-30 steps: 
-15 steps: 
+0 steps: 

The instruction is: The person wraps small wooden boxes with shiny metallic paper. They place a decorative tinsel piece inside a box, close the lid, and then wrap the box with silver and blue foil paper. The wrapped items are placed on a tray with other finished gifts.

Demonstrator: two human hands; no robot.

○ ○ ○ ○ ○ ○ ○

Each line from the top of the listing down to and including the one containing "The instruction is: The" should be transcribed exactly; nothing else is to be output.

> [Completed task]:
-30 steps: 
-15 steps: 
+0 steps: 

The instruction is: The person wraps small wooden boxes with shiny metallic paper. They place a decorative tinsel piece inside a box, close the lid, and then wrap the box with silver and blue foil paper. The wrapped items are placed on a tray with other finished gifts.

The given answer completes the exercise.